Desmotivação e críticas dos operadores judiciários marcam arranque do ano judicial e afectam aplicação das reformas. Reformas na Justiça impostas pela 'troika' não terão efeitos este ano.
As reformas que o ano passado a 'troika' exigiu ao Ministério da Justiça, e que, em alguns casos, já estão no papel, não terão efeitos práticos em 2012. Um ano em que os operadores judiciários, desde juizes a procuradores, passando por advogados e funcionários judiciais, estão a trabalhar com "desmotivação", fruto das sucessivas alterações à legislação e à reorganização judiciária, bem como da quebra do investimento no sector (o orçamento da Justiça sofreu um corte de 134 milhões de euros).
É neste clima de transição emque Paula Teixeira da Cruz volta a mexer em áreas que tinham sido alvo de reformas recentes - que as figuras de topo da Justiça se reúnem, hoje, no Supremo Tribunal de Justiça, para a cerimónia de abertura de mais um ano judicial.
E se é verdade que a 'troika' apontou baterias (entre outras áreas) à Justiça - para a tornar um instrumento a favor da economia -, é também certo que os efeitos das reformas que impôs não se esperam para já. Muitas das principais reformas só passarão pelo crivo do Parlamento a meio deste ano, como é o caso das alterações ao Código de Processo Civil (que mexe nas acções de cobrança de dívidas) e do novo Mapa Judiciário, e o presidente da Associação Sindical dos Juizes, António Martins, não tem dúvidas: "Não espero que na Justiça mude alguma coisa de significativo em 2012." O ano passado, Cavaco tinha pedido que fosse urgentemente criada uma "Justiça da crise", mas também Fernando Jorge, que preside ao Sindicato dos Funcionários da Justiça, não tem dúvidas em afirmar que não será em 2012 e que, ao contrário, "as reformas que estão em cima da mesa só vão agravar a crise."

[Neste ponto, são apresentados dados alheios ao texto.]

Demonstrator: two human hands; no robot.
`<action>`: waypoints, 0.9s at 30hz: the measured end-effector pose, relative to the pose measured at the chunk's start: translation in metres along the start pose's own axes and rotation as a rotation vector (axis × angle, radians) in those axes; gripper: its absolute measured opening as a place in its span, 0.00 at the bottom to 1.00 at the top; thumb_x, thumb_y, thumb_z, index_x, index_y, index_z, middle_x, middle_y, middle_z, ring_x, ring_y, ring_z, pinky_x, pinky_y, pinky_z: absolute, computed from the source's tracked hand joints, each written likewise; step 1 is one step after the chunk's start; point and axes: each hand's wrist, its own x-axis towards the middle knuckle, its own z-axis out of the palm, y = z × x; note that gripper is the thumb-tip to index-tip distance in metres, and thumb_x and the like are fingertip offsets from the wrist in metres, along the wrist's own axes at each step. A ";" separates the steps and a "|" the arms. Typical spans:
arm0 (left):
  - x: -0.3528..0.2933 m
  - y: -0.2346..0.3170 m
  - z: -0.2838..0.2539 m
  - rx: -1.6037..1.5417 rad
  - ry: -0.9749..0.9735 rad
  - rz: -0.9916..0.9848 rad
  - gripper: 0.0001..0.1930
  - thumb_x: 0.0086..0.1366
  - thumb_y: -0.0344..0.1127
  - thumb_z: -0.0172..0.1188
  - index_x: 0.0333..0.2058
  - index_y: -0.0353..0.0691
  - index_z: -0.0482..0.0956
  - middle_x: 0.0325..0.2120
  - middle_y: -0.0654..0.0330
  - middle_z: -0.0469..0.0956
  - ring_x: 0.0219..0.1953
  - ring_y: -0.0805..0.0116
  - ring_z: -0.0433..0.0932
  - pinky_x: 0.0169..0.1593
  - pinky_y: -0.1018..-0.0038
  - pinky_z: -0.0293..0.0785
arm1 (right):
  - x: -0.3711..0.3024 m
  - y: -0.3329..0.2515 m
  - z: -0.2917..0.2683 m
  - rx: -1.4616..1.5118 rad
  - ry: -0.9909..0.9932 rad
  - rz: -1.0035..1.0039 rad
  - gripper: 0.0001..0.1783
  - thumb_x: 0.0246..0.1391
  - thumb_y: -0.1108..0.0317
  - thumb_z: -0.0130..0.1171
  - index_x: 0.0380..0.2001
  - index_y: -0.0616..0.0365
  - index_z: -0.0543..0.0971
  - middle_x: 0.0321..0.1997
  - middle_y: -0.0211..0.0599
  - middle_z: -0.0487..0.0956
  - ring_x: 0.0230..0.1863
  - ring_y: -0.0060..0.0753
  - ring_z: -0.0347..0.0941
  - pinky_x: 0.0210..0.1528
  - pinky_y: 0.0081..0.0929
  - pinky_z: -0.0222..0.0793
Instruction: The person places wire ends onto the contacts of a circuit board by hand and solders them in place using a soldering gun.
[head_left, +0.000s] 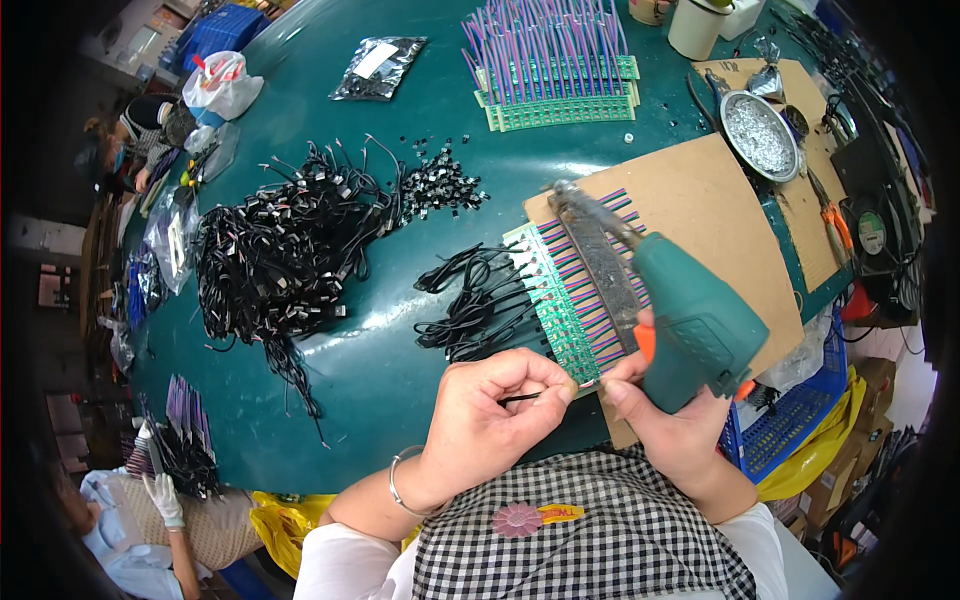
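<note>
My left hand (490,415) pinches a thin black cable (519,398) at the near end of a green circuit board panel (558,310). In my right hand (690,435) is a green soldering gun (698,315) with an orange trigger, its metal tip pointing up and left. The thumb and a finger of that hand also reach the panel's near corner, close to my left fingertips. Several coiled black cables (482,305) run from the panel's left side, and coloured wires (585,285) from its right. Over these wires lies a dark metal bar (612,275).
Cardboard (715,205) lies under the panel. A tangled black cable heap (285,250) and small black pieces (440,182) are left on the green table (370,400). Wired boards (560,110) lie far off. A metal bowl (760,137) stands right. Co-workers (165,500) sit at the left.
</note>
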 end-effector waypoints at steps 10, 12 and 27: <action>0.002 0.000 0.008 0.056 -0.008 0.067 0.00 0.58 0.22 0.59 0.28 0.33 0.78 0.25 0.66 0.79 0.27 0.87 0.74 0.29 0.88 0.74 | 0.004 -0.009 0.002 0.089 -0.077 0.236 0.04 0.47 0.82 0.60 0.29 0.66 0.77 0.27 0.33 0.79 0.28 0.18 0.74 0.31 0.17 0.71; 0.002 -0.001 0.009 0.119 0.017 0.139 0.01 0.57 0.22 0.59 0.28 0.33 0.77 0.24 0.66 0.79 0.27 0.87 0.75 0.28 0.88 0.74 | 0.005 -0.010 0.002 0.078 -0.092 0.235 0.06 0.46 0.83 0.60 0.31 0.66 0.76 0.27 0.33 0.79 0.28 0.18 0.74 0.31 0.18 0.72; 0.006 -0.004 0.006 0.127 0.109 0.106 0.02 0.57 0.23 0.61 0.29 0.32 0.78 0.24 0.65 0.79 0.25 0.86 0.74 0.27 0.87 0.72 | -0.010 0.004 -0.020 -0.137 -0.275 0.128 0.35 0.39 0.88 0.59 0.54 0.66 0.61 0.47 0.46 0.71 0.28 0.24 0.74 0.27 0.20 0.71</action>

O sindicalista reitera que "só daqui a dois anos é que a reforma do Código de Processo Civil" terá efeitos no terreno. E desmistifica a reorganização judiciária anunciada no final da semana passada pelo Ministério da Justiça: "O novo Mapa Judiciário vai agravar a crise e os efeitos ao nível da gestão não se farão sentir nem em 2013." O líder dos funcionários judiciais avisa que "as pessoas estão desmotivadas" porque o "Governo está a apertar o garrote a quem trabalha".
Ao Diário Económico, Francisco Martins deixa o mesmo alerta: "A desmotivação é tão grande que seria preciso arranjar uma química diferente e isso só se conseguiria indo ao terreno e envolvendo as pessoas." O que, lamenta o juiz desembargador, não está a acontecer em muitos casos. O mais paradigmático, critica Francisco Martins, verificou-se com o novo Mapa Judiciário (que acaba com 47 tribunais), delineada, diz o magistrado, dentro de um gabinete, sem "se descer ao terreno". Cavaco Silva fez deste ponto, aliás, um cavalo-de-batalha nas intervenções que fez nas últimas cinco cerimónias. O Presidente tem avisado sucessivamente o vários ministros da Justiça de que não é possível fazer reformas sem ouvir quem trabalha no terreno. "As pessoas estão cansadas de sucessivas reformas cujo efeito é nulo", remata António Martins, para quem a medida mais urgente a tomar pela ministra devia ser a de "começar a construir uma cultura de sentar à mesa todos os operadores".
Em relação aos advogados, o clima é de total crispação. Marinho Pinto abriu 'guerra' com Paula Teixeira da Cruz e a ministra, por causa de alegadas fraudes no sistema de apoio judiciário, fez queixa de vários advogados à Procuradoria Geral da República - cujo líder, Pinto Monteiro, que termina mandato este ano, não mantém, também, as melhores relações com a ministra.